While he does have a measure of sympathy for Blue Moonlight Properties and its business aspirations, he said that in its haste to throw them out, it forgot one crucial fact: “Most of us here were raised in mud houses, where there was no electricity or running water anyway. We are used to living like this.”

Koketi spoke to us with his nine-month-old son balanced on his lap; his partner prepared dinner. It was a cramped room, with space for a bed, a small table with chairs and not much else. It was only later, after taking a closer look, that I realised that the room had been subdivided, with Koketi’s three teenage brothers living in the middle section and somebody else on the far end. After the interview, he told me that he is helping all three of them with their education.

Although others have found strength in numbers, there are many youngsters toughing it out alone in these harsh environs.

A double-edged sword
Mlungisi “MaKelloggs” Ntuli, an aspiring actor with a jocular demeanour and relaxed hair, was among those who were slapped around on the morning of the botched eviction.

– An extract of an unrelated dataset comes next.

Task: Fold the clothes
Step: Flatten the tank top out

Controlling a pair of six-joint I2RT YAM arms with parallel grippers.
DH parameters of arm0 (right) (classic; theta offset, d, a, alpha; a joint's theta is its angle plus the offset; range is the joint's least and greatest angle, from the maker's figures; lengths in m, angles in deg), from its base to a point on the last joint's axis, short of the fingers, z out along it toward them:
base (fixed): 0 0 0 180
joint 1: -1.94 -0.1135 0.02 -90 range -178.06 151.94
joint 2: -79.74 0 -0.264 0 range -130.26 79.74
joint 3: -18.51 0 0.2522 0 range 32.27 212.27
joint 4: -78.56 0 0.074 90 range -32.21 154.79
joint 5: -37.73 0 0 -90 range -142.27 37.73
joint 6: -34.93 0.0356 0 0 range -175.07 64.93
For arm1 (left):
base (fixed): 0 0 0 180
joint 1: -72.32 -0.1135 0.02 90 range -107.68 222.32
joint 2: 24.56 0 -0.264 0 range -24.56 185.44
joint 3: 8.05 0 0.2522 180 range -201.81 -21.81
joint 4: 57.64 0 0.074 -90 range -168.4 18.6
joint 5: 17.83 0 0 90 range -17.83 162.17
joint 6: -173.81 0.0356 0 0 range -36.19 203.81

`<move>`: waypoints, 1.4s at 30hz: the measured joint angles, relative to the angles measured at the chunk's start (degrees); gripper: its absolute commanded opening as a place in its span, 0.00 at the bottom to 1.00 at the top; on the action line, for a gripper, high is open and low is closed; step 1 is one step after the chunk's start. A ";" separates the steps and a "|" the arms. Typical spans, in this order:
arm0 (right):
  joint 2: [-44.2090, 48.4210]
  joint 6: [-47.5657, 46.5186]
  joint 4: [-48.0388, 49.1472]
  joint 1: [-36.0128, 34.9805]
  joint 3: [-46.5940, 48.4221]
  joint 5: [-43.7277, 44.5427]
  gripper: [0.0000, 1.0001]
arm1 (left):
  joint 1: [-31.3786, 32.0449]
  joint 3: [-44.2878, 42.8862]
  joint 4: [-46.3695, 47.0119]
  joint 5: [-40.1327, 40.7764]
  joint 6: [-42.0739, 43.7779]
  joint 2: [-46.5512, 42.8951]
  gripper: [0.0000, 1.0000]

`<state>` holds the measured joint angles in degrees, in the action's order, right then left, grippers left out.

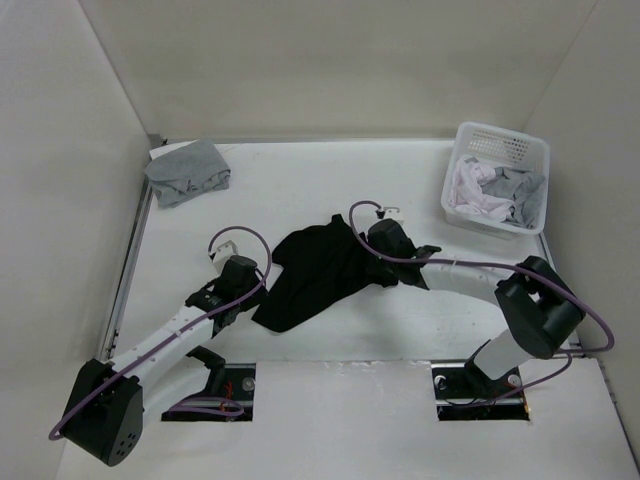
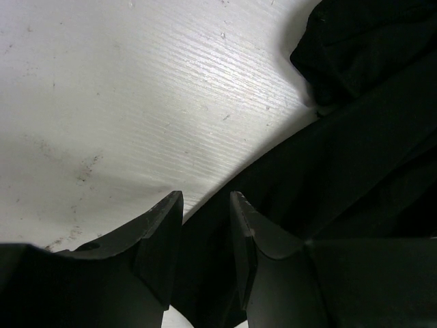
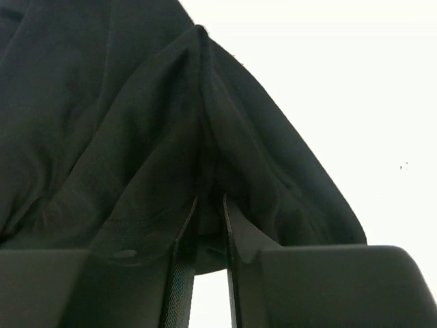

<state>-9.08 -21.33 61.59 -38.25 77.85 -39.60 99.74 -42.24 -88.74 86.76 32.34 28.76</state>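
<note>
I judge flattening in hand: right end effector (image 3: 210, 205) pinches the shirt (image 1: 312, 272); left end effector (image 2: 206, 201) stands parted astride its edge. Next: clamp left, draw taut.

This looks like a robot lab, a place made for testing robots. Two robot arms, a left arm (image 1: 165, 340) and a right arm (image 1: 470, 272), are bolted side by side at the near edge of a white tabletop (image 1: 300, 180). Plain white walls (image 1: 60, 150) stand around the tabletop on three sides, like a box. Along the arms run purple cables (image 1: 592, 330). Near the arms' bases there are square holes (image 1: 448, 400) cut in the front board. Only a few things are set out: a black shirt (image 1: 315, 270) in the middle, a grey cloth (image 1: 187, 172) in the far left corner, and a white plastic basket (image 1: 500, 133) with more clothes (image 1: 480, 190) at the far right.
</note>
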 measured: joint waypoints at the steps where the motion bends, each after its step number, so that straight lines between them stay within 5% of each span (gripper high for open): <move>1: 0.00 -0.15 -0.46 -0.37 0.33 0.59 0.23 | 0.00 0.02 0.00 0.02 0.00 0.00 0.32; 4: -0.02 -0.39 -0.92 -1.16 0.92 1.18 0.32 | 0.00 0.11 0.00 0.02 0.00 -0.02 0.32; 13: -2.84 -0.33 -0.39 -0.74 0.98 0.96 0.27 | -0.02 0.70 0.00 0.11 -0.04 -0.44 0.32; 16: -4.61 -0.35 0.02 -0.72 1.62 0.44 0.35 | -0.02 0.72 0.00 0.13 -0.04 -0.46 0.32; 22: -5.07 -0.52 0.66 -0.72 2.36 -0.28 0.19 | -0.02 0.85 -0.02 0.15 -0.42 -1.51 0.32; 29: -2.91 -1.05 0.39 -0.76 2.47 -0.39 0.32 | -0.02 0.85 -0.02 0.15 -0.46 -1.51 0.32; 42: -4.22 -0.96 0.66 -0.76 3.19 -0.96 0.32 | -0.02 0.85 -0.02 0.15 -0.48 -1.51 0.32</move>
<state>-13.30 -22.29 62.25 -39.01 81.05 -40.56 99.72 -41.38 -88.76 86.91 31.86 27.25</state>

Then a recent arrival from Jeppe Men’s Hostel, Ntuli had moved into the enclave with his brother so that he could focus on his “schoolwork” (as he referred to his budding acting career).

“As you know, they don’t take too kindly to books in the hostels,” he told me, seated in his dim shack with a newspaper on his lap.

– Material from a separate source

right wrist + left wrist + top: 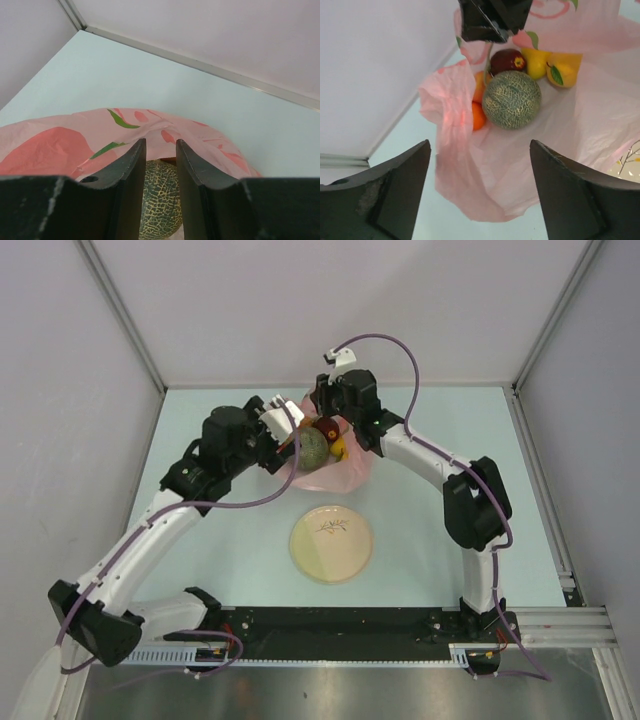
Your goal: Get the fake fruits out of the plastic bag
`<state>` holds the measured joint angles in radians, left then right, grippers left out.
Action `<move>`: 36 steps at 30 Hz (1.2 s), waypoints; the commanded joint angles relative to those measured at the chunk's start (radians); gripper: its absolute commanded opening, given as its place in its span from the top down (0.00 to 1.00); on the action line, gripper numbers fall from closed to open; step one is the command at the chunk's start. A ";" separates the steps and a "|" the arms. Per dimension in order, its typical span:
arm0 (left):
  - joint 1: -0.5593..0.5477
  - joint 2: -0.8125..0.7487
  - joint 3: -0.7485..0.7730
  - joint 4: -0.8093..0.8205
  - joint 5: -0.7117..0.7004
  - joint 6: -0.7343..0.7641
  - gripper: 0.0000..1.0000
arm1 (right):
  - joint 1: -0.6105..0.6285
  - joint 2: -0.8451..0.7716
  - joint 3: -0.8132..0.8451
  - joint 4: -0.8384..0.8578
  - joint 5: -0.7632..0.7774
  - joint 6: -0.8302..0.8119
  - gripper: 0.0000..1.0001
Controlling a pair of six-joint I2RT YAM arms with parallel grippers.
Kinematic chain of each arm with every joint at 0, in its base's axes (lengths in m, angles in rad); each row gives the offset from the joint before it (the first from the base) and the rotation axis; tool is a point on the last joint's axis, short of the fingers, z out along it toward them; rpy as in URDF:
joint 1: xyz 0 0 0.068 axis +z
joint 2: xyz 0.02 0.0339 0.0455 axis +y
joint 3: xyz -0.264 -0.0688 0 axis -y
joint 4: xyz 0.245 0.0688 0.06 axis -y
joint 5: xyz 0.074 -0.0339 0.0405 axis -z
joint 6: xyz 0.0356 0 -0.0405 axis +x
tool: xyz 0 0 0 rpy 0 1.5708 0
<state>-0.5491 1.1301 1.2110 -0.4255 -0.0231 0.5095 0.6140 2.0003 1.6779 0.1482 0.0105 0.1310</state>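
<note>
We see the thin, crinkly, translucent pink plastic bag [345, 472] lying on the far half of the pale blue-green table [420, 560], its mouth spread toward the left gripper [480, 147]. That gripper's jaws stand wide apart and hold nothing; it hovers just before the mouth. Inside the bag, nearest that gripper, sits the big netted grey-green melon [511, 99], with a small orange [478, 117] just beside it on its left, and a dark red apple [507, 61] and yellow fruits [563, 70] behind. The right gripper [159, 145] reaches in from the far side, its fingers drawn nearly together on the bag's raised rim, the melon directly beneath. The cream round plate [331, 543] lies nearer the bases, apart from the bag.
</note>
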 commanded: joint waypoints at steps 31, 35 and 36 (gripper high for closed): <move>0.078 0.304 0.395 0.039 0.043 -0.428 1.00 | -0.023 0.103 0.040 -0.087 0.091 0.211 0.67; 0.080 0.310 0.400 0.036 0.052 -0.422 1.00 | -0.030 0.135 0.066 -0.108 0.100 0.240 0.67; 0.080 0.312 0.400 0.036 0.052 -0.421 1.00 | -0.031 0.143 0.072 -0.110 0.097 0.243 0.67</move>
<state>-0.4717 1.4464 1.5585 -0.4080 -0.0025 0.1043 0.5858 2.1101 1.6840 0.0547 0.0818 0.3244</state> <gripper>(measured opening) 0.010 0.329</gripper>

“I had slept quite late that day, because I was busy reading a script until two or three that morning, and they arrived around five. So my movements were still a bit slow.”

For MaKelloggs, whose talents have taken him all over the country, but have yet to catapult him out of Saratoga, living here is a confusing, double-edged sword.

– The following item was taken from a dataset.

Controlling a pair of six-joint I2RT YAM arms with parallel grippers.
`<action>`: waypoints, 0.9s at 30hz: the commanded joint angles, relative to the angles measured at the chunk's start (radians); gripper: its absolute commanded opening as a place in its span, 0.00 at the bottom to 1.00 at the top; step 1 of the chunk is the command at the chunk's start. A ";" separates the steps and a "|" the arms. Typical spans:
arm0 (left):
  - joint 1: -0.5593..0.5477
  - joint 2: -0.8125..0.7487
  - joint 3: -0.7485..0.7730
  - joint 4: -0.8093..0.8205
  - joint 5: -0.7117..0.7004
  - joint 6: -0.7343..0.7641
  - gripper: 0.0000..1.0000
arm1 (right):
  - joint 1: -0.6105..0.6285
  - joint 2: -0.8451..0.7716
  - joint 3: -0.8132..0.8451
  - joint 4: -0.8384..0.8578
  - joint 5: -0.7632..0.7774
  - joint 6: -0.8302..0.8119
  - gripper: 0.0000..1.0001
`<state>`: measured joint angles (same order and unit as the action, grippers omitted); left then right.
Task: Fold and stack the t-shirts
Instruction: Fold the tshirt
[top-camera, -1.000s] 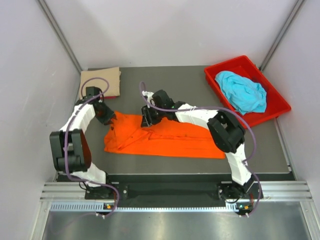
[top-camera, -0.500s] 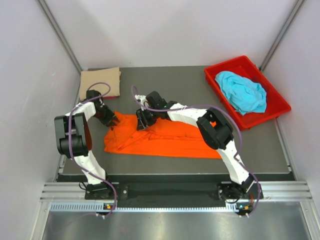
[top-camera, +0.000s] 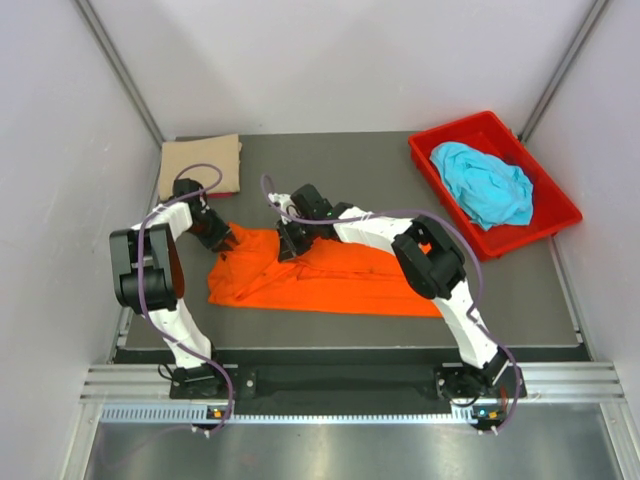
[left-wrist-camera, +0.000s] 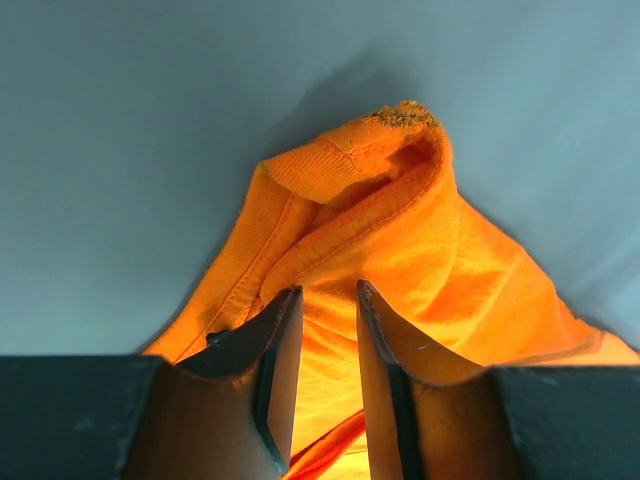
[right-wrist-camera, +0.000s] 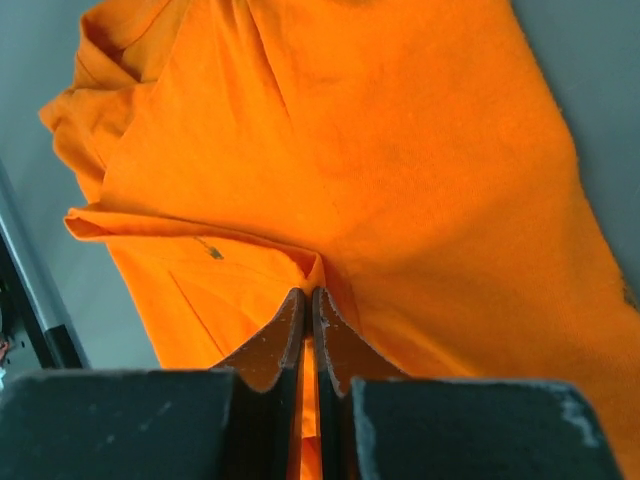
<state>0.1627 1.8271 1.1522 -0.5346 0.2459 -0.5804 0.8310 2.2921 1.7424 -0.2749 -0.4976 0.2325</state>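
Orange t-shirt (top-camera: 330, 275) lies rumpled and spread across the middle of the table (top-camera: 380, 160). Left gripper (left-wrist-camera: 328, 295) pinches a thick bunch at its far-left corner. Right gripper (right-wrist-camera: 308, 295) is clamped tight on a ridge along the far edge, likely so both can lift that edge for a fold. Tan t-shirt (top-camera: 200, 165) lies folded far left, close behind the left gripper. Turquoise t-shirt (top-camera: 485, 185) is in the red bin (top-camera: 545, 225) far right, out of the way.

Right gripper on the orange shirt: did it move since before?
Yes. The right gripper slid slightly left over the bright orange cloth t-shirt, away from the rigid red plastic bin, toward the folded tan t-shirt.
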 joint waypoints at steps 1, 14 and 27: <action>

“I’m not ashamed of living here because I’m confident of my abilities,” he said.

“But if you bring friends here, they tend to think that this is a thug’s hideout or something, and they never come back.”

At least he can still walk to Troyeville, where he volunteers at a day-care centre as a speech and drama teacher or trek around town to auditions, while stretching out his groceries for as long as possible.

In a country where the poor are increasingly marginalised, the paranoia cuts both ways. For every heartfelt smile and joke shared, there were behind-the-back comments about us being self-serving and pretending to care.

What struck me as odd, though, was the general lack of enthusiasm about the outcome of this Friday’s Supreme Court of Appeals proceedings. But then, I suppose, in a community of about 80 people, it’s hard to get everyone interested in legal technicalities. Most people were more concerned about the probability of receiving an RDP house and where it would be situated.
“Most of the women here have applied for houses,” Mdlolo told me.

An air of overconfidence hung in the air, no doubt influenced by the CALS’s recent track record in housing-related matters.

Perhaps Koketi captured it best: “Whichever way the court rules, it will still be a victory for us because we are prepared to go all the way to the Constitutional Court.

“Similar cases preceding ours were won at the ­Constitutional Court. It has a good record of protecting human rights. The judges [presiding over the Occupiers of 51 Olivia Road, Berea Township, vs City of Johannesburg and 197 Main Street vs City of Johannesburg and others] went to San Jose [a condemned building in Hillbrow], so they based their judgment on research. They don’t just swivel in their chairs stroking their chins.”

Indeed, the frequent courtroom spankings meted out by judges on the city’s scarred areas are starting to take on a masochistic tint.

Morgan Courtenay, an attorney at CALS, put it differently: “We realise that such matters have huge financial implications for the city. It is our hope that it, through engagement with us and similar organisations, may forge an informed path.”

Kwanele Sosibo is the M&G’s Eugene Saldanha fellow.